◆ Exercise
Below are some records. Copy every line in them that holds "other".

========================================================================

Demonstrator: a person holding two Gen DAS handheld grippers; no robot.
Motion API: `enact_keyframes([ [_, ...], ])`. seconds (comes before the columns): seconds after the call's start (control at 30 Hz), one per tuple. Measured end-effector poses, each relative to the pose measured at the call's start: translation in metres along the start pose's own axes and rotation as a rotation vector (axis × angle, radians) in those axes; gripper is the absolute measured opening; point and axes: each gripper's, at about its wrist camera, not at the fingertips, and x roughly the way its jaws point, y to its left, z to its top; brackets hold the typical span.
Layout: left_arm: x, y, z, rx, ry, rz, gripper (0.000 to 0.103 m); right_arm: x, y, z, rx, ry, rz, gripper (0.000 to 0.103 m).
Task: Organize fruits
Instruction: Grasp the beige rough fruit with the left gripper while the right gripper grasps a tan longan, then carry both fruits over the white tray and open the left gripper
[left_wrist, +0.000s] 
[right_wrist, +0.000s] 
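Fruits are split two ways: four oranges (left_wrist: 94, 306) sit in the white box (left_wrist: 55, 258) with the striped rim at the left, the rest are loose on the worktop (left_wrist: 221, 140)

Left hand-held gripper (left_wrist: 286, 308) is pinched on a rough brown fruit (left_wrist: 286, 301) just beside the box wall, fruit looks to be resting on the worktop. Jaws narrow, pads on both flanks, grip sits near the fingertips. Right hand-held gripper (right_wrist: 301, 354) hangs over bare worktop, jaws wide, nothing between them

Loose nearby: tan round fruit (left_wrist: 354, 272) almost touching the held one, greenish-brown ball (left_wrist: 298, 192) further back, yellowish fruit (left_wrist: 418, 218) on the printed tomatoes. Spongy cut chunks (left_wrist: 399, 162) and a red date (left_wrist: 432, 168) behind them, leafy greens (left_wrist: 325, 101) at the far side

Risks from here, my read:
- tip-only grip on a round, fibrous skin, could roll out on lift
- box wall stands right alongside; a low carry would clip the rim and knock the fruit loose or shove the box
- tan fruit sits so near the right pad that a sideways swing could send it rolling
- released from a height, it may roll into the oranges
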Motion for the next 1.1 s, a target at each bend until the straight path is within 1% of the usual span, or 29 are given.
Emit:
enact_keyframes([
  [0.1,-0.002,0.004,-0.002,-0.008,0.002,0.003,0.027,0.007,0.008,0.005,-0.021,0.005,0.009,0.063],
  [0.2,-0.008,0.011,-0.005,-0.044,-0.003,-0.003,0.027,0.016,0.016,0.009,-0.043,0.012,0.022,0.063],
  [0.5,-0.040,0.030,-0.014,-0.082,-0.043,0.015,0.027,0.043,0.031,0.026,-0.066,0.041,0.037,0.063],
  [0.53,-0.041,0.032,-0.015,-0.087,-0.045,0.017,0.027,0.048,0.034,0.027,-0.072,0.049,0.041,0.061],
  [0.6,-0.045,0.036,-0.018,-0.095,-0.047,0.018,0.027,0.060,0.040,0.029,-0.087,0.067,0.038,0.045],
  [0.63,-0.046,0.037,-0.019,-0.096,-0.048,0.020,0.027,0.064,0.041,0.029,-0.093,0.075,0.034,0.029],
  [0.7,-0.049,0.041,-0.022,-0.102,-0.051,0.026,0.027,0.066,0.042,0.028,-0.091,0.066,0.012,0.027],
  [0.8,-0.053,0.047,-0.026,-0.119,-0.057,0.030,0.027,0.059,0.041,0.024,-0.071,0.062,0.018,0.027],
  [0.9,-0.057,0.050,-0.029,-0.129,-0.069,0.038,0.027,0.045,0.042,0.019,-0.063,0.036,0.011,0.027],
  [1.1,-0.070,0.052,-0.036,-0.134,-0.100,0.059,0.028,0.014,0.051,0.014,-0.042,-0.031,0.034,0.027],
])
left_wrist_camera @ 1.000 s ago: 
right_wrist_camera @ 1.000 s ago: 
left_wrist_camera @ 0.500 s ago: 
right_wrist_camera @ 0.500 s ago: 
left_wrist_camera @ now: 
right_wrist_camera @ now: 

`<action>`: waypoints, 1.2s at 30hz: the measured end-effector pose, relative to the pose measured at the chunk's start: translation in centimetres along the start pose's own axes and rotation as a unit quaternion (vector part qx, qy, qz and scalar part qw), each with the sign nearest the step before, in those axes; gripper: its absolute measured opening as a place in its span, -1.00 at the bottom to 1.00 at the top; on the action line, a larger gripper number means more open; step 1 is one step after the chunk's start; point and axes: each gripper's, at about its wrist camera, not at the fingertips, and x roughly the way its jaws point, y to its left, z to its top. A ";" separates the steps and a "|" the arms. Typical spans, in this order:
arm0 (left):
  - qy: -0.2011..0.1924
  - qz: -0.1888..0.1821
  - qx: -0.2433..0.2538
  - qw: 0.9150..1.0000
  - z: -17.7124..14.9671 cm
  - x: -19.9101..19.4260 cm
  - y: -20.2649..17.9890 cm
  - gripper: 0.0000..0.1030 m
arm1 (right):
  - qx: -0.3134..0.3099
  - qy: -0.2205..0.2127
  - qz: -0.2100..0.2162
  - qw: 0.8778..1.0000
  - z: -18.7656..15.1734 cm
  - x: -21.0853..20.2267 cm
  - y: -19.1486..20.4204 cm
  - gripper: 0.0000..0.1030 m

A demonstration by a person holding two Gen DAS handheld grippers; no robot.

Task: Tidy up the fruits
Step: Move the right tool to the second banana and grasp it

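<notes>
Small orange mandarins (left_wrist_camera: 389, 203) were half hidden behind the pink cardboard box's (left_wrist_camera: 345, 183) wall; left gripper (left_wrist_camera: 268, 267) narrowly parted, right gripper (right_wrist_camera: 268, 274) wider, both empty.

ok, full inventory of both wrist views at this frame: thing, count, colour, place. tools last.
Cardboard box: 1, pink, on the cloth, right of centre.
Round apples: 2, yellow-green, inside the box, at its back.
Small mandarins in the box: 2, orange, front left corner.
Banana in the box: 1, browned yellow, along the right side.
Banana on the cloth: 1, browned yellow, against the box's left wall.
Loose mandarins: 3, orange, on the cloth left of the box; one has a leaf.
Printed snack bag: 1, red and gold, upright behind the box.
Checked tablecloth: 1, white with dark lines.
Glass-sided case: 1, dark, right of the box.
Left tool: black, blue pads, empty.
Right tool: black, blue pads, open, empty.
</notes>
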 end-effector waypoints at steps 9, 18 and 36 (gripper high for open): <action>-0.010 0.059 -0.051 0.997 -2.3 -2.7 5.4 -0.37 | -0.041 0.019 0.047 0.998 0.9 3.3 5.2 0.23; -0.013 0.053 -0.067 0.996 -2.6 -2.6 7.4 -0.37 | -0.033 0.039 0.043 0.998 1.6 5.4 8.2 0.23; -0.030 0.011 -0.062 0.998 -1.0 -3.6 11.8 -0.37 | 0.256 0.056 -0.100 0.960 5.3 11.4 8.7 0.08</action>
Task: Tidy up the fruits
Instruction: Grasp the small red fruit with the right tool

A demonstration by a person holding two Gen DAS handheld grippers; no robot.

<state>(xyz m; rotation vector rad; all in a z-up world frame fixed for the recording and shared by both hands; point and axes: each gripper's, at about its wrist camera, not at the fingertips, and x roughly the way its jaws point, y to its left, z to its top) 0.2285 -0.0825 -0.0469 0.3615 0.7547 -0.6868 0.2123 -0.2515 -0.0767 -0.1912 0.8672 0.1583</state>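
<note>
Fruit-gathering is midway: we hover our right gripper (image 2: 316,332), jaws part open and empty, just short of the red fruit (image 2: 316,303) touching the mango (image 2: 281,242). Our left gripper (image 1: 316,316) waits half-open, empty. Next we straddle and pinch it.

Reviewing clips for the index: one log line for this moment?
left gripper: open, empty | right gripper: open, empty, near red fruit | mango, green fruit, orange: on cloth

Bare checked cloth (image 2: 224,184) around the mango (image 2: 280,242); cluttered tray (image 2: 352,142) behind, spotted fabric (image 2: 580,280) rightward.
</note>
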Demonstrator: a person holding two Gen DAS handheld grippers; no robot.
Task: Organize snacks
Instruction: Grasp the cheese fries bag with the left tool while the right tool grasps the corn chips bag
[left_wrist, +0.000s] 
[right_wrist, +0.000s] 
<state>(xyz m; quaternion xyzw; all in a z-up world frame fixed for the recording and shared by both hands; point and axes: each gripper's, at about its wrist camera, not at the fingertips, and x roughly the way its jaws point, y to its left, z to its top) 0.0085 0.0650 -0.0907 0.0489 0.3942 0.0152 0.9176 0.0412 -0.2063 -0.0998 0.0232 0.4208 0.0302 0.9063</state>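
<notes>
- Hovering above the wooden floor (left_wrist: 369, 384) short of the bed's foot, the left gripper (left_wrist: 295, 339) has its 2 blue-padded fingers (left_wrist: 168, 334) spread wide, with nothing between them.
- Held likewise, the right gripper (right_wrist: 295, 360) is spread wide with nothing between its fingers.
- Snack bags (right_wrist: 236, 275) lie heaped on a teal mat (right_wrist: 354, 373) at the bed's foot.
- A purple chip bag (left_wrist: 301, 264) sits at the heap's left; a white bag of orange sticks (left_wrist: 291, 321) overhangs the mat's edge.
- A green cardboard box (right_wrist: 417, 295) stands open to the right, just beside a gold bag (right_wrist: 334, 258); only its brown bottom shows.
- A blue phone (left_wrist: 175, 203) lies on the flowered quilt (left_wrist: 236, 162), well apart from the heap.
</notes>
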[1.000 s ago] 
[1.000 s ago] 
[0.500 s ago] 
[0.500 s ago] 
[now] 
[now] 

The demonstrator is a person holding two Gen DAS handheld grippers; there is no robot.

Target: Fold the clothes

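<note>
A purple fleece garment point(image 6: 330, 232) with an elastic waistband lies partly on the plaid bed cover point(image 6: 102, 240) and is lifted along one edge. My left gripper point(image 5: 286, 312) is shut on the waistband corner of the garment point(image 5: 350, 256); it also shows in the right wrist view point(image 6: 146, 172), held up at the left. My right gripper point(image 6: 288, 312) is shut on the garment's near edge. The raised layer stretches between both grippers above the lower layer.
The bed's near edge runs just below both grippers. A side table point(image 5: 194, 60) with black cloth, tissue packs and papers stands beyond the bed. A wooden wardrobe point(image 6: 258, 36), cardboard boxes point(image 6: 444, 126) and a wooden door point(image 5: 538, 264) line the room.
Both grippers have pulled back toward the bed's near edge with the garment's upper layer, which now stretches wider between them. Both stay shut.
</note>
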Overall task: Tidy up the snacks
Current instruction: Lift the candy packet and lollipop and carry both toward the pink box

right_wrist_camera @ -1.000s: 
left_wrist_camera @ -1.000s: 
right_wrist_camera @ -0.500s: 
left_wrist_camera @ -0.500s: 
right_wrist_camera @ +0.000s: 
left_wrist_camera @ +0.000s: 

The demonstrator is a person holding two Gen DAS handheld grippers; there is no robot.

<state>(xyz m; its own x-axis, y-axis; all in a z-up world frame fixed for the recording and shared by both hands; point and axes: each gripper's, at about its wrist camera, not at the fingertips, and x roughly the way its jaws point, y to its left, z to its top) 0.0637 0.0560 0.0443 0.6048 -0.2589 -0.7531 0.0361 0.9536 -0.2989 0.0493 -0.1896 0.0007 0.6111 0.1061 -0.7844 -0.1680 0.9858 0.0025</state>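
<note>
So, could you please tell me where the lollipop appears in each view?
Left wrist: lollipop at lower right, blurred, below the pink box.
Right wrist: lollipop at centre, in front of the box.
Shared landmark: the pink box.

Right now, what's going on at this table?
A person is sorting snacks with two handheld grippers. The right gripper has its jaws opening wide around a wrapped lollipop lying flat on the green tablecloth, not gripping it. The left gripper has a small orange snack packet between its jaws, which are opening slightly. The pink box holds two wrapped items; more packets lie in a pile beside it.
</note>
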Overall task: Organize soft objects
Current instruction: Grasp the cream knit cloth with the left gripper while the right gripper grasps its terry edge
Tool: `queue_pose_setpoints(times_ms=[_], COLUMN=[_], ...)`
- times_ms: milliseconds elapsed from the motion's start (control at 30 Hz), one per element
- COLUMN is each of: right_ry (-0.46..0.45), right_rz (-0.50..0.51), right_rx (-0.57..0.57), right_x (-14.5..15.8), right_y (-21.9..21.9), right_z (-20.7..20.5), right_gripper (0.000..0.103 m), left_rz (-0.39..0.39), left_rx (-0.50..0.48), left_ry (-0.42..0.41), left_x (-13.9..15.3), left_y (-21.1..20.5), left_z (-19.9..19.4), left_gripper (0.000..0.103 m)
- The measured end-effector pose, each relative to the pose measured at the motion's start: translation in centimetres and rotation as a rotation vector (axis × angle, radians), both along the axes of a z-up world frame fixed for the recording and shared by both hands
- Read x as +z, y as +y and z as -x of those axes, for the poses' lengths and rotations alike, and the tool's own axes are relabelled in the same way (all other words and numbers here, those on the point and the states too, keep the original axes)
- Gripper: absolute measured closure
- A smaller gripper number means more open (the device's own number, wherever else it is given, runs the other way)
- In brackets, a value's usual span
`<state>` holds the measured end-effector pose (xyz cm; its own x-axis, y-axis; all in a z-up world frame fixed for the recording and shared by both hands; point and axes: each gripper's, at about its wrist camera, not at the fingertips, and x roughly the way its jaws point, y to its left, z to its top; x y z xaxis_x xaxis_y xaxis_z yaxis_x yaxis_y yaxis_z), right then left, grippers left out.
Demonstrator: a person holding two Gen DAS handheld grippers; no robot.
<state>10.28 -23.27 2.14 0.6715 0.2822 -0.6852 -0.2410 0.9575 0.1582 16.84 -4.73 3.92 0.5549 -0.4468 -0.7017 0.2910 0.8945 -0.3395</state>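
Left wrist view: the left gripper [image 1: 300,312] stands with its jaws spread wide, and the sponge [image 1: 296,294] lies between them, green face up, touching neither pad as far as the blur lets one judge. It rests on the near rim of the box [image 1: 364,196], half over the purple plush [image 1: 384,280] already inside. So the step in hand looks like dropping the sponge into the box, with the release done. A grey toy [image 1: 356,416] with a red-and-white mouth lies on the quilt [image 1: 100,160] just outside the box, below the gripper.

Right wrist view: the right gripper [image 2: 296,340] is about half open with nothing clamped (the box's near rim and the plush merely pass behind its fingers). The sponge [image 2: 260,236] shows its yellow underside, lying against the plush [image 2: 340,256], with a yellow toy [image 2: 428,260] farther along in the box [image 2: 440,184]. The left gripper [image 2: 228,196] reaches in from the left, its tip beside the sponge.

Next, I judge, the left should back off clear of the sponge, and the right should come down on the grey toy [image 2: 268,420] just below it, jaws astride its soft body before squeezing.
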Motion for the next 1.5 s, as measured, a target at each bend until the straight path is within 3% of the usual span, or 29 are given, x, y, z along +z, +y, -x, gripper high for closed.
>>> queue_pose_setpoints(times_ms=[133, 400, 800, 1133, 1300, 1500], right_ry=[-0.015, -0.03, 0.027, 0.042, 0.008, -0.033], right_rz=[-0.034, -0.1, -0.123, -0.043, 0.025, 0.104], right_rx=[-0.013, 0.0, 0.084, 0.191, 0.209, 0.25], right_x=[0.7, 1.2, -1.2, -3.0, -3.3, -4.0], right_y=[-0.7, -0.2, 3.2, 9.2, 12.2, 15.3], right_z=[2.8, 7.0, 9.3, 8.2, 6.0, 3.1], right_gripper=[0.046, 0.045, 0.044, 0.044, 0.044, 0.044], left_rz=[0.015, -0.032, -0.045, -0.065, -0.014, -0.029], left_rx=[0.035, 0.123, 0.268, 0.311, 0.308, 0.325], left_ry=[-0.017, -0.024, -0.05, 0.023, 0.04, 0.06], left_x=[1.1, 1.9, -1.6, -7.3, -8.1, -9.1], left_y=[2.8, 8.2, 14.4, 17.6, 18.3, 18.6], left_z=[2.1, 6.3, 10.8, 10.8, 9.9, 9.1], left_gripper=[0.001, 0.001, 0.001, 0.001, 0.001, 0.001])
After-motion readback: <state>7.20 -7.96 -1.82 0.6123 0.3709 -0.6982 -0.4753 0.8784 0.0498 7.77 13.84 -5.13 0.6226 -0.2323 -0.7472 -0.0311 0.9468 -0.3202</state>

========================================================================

◆ Expected answer
- Read x as +z, y as +y and z as -x of those axes, for the poses' lengths and rotations alike, and the tool's own axes are relabelled in the same way (all other words and numbers here, those on the point and the states too, keep the original axes)
- A smaller gripper number means more open (the device's own number, wherever else it is given, runs the other way)

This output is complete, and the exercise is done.